Yeni Şafak: Turkey will appeal to the International Criminal Court for the… fall of Tripoli!

Fall of Tripolitsa Yeni Safak Turkey

More than two centuries since the Liberation of Tripolitsa, the Turks want to appeal to the International Court of Justice.

The pro-government newspaper Yeni Şafak writes that “Greece’s crime against humanity, which turned the 1821 revolt against the Ottoman Empire into a massacre of more than 50,000 Turks, Jews and Albanians in Tripoli, will be brought to the International Criminal Court.”

It even hosts statements by İrfan Tatlıoğlu, president of the Yörük Türkmen Union, who stated that “they have received support from the parties in the Turkish National Assembly and from the Turkish Historical Society.”

Tatlıoğlu also stated that Greece celebrated the 200th anniversary of the “massacre” as a day of honour and added that he intends to bring this inhuman cruelty of Greece to the agenda.

He further explained that they also met with political party groups in the Turkish National Assembly and found support.

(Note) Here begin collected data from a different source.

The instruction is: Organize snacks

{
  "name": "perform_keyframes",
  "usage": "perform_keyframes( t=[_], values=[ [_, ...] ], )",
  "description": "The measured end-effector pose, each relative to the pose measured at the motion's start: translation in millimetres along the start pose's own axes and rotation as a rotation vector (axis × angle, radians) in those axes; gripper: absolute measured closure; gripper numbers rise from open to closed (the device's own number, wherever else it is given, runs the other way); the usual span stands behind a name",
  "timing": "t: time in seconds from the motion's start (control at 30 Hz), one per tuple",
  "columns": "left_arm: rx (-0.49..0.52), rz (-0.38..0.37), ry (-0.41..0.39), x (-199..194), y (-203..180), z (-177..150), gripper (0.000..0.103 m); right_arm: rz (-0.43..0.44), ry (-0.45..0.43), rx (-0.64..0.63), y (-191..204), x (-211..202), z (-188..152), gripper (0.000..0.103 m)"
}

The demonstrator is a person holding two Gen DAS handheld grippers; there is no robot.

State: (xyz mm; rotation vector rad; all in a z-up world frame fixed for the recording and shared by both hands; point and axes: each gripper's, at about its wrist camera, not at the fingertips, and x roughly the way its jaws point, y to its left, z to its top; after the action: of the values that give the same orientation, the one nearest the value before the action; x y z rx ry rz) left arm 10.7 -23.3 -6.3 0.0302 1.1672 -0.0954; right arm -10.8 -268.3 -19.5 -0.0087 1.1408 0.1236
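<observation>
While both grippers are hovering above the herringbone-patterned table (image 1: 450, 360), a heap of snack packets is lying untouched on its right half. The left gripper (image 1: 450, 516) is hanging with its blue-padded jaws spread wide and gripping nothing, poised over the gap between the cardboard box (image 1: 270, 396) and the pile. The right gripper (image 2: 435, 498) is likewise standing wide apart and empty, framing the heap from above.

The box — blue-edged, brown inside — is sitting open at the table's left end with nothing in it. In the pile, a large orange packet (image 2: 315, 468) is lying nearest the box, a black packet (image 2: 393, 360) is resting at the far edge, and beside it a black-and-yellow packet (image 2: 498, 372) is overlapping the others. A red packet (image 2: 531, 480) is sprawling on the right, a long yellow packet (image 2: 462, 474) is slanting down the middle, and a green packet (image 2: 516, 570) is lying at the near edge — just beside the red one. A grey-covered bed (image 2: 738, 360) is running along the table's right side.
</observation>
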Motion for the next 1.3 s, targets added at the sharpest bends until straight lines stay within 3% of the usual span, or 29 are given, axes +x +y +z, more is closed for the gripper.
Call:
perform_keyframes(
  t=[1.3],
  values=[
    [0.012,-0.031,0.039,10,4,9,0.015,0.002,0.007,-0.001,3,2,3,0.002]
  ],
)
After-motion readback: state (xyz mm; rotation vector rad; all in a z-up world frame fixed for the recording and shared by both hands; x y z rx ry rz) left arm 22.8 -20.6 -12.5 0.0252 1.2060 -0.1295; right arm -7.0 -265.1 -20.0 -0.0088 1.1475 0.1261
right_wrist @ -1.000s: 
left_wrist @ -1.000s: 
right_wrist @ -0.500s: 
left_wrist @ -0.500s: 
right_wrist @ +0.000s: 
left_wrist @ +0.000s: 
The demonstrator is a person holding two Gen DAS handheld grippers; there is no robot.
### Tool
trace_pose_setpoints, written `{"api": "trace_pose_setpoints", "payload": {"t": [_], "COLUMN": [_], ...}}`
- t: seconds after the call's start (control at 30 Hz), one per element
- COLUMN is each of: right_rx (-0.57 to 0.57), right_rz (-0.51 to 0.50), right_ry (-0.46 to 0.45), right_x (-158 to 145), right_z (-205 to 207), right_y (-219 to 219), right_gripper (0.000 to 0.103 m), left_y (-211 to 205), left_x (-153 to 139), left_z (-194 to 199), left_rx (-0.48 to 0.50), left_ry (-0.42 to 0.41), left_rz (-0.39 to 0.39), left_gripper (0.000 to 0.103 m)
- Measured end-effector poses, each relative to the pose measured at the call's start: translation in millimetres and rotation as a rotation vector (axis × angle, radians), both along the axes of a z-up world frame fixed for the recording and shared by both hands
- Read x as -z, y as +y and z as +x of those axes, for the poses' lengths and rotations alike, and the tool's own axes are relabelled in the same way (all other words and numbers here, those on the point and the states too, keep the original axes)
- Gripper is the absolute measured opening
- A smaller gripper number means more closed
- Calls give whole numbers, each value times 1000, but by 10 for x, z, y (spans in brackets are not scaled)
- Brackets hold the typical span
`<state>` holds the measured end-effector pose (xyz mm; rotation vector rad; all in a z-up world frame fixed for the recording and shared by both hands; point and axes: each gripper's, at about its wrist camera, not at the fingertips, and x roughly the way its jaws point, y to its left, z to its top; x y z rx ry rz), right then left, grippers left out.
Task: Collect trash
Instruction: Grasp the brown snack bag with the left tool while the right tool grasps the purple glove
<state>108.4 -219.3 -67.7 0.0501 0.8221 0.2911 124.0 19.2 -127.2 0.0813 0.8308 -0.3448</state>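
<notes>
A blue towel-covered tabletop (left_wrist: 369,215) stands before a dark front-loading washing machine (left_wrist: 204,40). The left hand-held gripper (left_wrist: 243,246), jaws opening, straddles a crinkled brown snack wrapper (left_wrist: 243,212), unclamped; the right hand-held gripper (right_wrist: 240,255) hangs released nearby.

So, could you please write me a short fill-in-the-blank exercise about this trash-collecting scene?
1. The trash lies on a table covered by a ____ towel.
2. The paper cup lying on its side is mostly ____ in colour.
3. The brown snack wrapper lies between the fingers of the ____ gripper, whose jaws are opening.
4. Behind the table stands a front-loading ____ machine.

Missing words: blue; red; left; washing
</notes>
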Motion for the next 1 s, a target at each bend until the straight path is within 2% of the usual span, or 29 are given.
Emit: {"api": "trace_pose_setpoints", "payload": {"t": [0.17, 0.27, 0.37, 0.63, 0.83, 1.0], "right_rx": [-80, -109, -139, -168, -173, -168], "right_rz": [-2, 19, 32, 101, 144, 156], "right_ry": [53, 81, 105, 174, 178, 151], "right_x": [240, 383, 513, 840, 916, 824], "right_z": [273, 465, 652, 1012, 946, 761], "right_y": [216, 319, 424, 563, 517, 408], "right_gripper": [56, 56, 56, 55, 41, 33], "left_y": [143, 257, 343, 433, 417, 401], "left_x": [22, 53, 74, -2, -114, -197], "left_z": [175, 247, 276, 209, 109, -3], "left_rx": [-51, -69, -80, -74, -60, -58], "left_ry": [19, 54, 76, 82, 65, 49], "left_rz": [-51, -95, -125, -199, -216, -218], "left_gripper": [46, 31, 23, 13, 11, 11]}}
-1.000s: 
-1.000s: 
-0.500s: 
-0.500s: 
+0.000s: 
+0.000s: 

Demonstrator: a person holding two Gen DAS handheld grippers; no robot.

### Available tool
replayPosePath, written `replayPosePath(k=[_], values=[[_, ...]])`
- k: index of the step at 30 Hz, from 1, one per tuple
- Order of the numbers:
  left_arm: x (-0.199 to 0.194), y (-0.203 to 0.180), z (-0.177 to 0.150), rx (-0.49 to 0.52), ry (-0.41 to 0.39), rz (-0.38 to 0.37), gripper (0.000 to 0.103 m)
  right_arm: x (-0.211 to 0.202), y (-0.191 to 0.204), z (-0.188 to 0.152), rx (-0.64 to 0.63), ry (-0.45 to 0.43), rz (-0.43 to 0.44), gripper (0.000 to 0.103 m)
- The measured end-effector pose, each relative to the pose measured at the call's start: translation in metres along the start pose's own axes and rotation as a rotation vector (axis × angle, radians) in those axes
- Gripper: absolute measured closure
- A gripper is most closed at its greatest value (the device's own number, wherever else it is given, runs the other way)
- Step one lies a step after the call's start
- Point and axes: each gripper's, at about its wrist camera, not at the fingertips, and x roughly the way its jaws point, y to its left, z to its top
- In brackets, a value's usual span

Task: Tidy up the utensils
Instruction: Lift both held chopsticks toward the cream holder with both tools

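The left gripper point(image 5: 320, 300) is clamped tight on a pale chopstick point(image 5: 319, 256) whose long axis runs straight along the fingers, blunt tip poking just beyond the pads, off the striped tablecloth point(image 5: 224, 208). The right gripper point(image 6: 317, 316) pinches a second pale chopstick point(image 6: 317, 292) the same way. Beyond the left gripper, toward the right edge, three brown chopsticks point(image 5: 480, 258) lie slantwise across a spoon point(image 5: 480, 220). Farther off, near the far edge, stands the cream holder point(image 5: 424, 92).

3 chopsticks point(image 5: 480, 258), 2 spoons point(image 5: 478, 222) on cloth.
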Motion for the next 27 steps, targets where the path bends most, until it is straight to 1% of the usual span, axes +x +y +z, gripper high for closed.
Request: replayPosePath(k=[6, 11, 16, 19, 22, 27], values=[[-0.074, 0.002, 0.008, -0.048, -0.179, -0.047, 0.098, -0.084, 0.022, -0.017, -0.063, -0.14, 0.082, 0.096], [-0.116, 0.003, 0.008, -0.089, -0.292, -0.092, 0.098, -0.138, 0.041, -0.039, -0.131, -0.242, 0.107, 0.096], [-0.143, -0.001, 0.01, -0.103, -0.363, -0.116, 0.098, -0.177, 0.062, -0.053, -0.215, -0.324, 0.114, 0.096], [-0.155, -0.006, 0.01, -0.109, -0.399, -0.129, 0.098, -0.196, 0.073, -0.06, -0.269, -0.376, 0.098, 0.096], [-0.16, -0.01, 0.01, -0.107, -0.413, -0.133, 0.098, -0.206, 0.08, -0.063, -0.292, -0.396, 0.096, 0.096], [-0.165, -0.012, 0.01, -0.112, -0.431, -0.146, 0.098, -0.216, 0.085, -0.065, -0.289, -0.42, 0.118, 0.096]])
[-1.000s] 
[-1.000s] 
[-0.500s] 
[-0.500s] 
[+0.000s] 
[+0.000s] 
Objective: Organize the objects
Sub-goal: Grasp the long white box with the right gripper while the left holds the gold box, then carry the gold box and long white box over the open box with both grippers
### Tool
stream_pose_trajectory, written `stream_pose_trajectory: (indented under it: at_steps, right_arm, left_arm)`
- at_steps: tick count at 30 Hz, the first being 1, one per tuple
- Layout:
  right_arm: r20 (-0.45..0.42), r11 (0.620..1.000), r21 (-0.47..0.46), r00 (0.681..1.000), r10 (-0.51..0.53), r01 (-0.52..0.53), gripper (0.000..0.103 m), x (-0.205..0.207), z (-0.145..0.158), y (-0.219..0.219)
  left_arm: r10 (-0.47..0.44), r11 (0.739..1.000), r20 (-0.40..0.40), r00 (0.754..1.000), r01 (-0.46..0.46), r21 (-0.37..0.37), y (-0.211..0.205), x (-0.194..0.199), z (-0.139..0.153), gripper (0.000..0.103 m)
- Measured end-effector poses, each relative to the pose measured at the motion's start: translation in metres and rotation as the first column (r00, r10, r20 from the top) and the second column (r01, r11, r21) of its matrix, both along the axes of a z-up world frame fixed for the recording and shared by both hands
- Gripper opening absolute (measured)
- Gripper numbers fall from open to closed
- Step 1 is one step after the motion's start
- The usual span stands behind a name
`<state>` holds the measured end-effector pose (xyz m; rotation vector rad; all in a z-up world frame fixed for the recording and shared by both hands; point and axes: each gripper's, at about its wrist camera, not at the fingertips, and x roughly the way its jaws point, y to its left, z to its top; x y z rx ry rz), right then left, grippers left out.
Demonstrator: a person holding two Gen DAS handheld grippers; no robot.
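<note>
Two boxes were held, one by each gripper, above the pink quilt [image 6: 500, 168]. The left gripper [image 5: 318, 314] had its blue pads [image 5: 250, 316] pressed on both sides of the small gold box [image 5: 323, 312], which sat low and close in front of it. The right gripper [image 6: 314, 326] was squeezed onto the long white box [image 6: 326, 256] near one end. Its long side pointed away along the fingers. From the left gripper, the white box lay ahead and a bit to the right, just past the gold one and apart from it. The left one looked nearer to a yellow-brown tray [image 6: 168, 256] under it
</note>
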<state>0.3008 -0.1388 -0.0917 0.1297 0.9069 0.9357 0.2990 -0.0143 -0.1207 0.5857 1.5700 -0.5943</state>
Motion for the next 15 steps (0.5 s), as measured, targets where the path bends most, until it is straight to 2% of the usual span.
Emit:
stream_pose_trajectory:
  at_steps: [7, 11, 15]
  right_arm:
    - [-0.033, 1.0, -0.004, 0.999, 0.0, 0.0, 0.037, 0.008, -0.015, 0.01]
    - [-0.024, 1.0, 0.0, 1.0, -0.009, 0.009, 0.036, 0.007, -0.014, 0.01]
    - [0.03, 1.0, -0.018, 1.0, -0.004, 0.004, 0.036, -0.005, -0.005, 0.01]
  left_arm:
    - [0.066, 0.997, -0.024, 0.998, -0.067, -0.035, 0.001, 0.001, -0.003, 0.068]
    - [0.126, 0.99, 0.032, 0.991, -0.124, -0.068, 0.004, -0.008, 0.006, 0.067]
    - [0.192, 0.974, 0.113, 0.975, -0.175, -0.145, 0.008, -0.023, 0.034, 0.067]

“We will turn the information and documents of the massacre into a file and a book, present them to international courts and bring to light that this is genocide, atrocity and massacre,” he said.

The Fall of Tripolitsa in 1821 is a stain on history

However, it is recalled that this is not the first time that the Turks “remember” the Fall of Tripoli, since the Ministry of Foreign Affairs had labeled it a “stain on history” on a political level as well.

“200 years have passed since tens of thousands of Turks were brutally and mercilessly slaughtered in Tripolitsa,” said the Turkish Foreign Ministry in a post last year accompanied by a graph showing a map of the Peloponnese with a wound bleeding in place of Tripoli.

“This inhumane massacre aimed not to leave a single Turk in the Peloponnese and thus went down in history as a black stain,” the tweet added.

The Liberation of Tripolitsa was an early victory of the revolutionary Greek forces in the summer of 1821 during the Greek War of Independence, which had begun earlier that year, against the Ottoman Empire. Tripolitsa was an important target, because it was the administrative centre of the Ottomans in the Peloponnese.

The liberation of Tripolis had a salutary effect on the morale of the revolutionaries. The Greeks then saw that their way towards victory was possible and secured approximately 11,000 arms, with the entire Peloponnese bearing hardly any trace of Ottomans anymore.

Situated at the center of the Peloponnese, Tripolitsa was the pre-eminent town in southern Greece, and the capital of the Morea Eyalet (first-level province of the Ottoman Empire) since 1786, which made it an important target for the Greek revolutionaries.

Many rich Muslims and Jews lived there, together with Ottoman refugees, such as Turks and Albanians from Vardounia (Βαρδούνια), who had been driven there by the outbreak of the revolt and escaped massacres in the country’s southern districts.

It was also a potent symbol for revenge since its Greek population had been massacred by the Ottoman forces a few months earlier, after the failed rebellion at Moldavia in early 1821. Other massacres of the town’s Greeks had occurred in 1715 (during the Ottoman reconquest of the Morea) and on Holy Monday, 29 March 1770, after the failed Orlov Revolt.

In the three days following the Tripoli’s capture on September 23, 1821, the Muslims and the Jewish inhabitants of Tripolitsa were exterminated. The total number of Muslims killed during the sack was estimated by Thomas Gordon, who arrived in the city shortly after its fall, at 8,000.

Many felt that the massacre was in revenge for the Ottoman massacre of Greeks in Constantinople, including the hanging of the Ecumenical Patriarch, Gregory V and the beheading of the Grand Dragoman, Konstantinos Mourouzis, in April to July of 1821.

Greek Independence Hero Kolokotronis said in his memoirs:

Inside the town they had begun to massacre. … I rushed to the place … If you wish to hurt these Albanians, I cried, “kill me rather; for, while I am a living man, whoever first makes the attempt, him will I kill the first.” … I was faithful to my word of honor … Tripolitsa was three miles in circumference. The [Greek] host which entered it, cut down and were slaying men, women, and children from Friday till Sunday. Thirty-two thousand were reported to have been slain. One Hydriote [boasted that he had] killed ninety. About a hundred Greeks were killed; but the end came [thus]: a proclamation was issued that the slaughter must cease. … When I entered Tripolitsa, they showed me a plane tree in the market-place where the Greeks had always been hanged. I sighed. “Alas!” I said, “how many of my own clan – of my own race – have been hanged there!” And I ordered it to be cut down. I felt some consolation then from the slaughter of the Turks. … [Before the fall] we had formed a plan of proposing to the Turks that they should deliver Tripolitsa into our hands, and that we should, in that case, send persons into it to gather the spoils together, which were then to be apportioned and divided among the different districts for the benefit of the nation; but who would listen?